Олег Романько - Коричневые тени в Полесье. Белоруссия 1941-1945
В конце 1944 — начале 1945 года у большинства пронемецких националистических организаций появилось еще одно направление деятельности. Их лидеры начали активный поиск контактов с западными союзниками. Этим вопросом бььл озабочен даже такой крайний коллаборационист, как Радослав Островский. Выше уже говорилось, какие он предпринял шаги, чтобы не выглядеть в глазах США и Великобритании немецким прислужником. Однако все это было уже почти перед самой капитуляцией Германии. Первыми же, кто попытался наладить такие контакты, были именно члены белорусского националистического Сопротивления и их сторонники в эмиграции. По словам современного белорусского историка Владимира Дубновского, их очень беспокоил тот факт, что обо всех событиях в Белоруссии западная общественность судит только по информации, поступающей из официальных советских источников. В последних же явно прослеживалась тенденция представить всех белорусских националистов пособниками немецких оккупантов.
С этой целью в 1943 году на тайном совещании в Берлине было принято решение послать в Швецию инженера Альберта Асовского, который должен был организовать там Белорусский национальный комитет. По замыслам участников совещания, этот орган «должен был свободно отстаивать белорусское дело перед западными союзниками и информировать свободный мир об истинном положении белорусского народа и о его требованиях». Заброс Асовского в Швецию удался. Однако никакого комитета он там не организовал{193}.

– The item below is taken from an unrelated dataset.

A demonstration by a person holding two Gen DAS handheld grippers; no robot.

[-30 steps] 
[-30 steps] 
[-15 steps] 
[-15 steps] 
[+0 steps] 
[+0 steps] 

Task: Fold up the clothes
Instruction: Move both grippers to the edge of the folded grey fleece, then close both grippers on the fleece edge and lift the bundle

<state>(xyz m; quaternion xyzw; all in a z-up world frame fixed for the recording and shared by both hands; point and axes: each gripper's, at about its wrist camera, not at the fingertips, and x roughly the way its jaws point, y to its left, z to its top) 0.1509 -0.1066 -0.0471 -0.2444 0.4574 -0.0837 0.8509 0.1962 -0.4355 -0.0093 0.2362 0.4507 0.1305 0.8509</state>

Следующая попытка создания подобного органа относится к концу 1944 года. На этот раз инициатива исходила от «Двупогони». В отличие от своих предшественников члены этой группы решили действовать легально. Они установили близкий контакт с представителем немецких антигитлеровских кругов — бароном Таненфельдом — «бывшим офицером германской армии, космополитом, романтиком и поэтом». Почему для такого дела был избран именно этот человек? Дело в том, что барон уже имел дело с белорусскими националистами: в 1918–1920 годах он сражался на их стороне против Красной Армии. Даже уже выйдя в отставку, барон продолжал считаться экспертом по белорусским делам. Его опыт был настолько ценным, что доктор Геббельс взял Таненфельда экспертом в свое Министерство пропаганды.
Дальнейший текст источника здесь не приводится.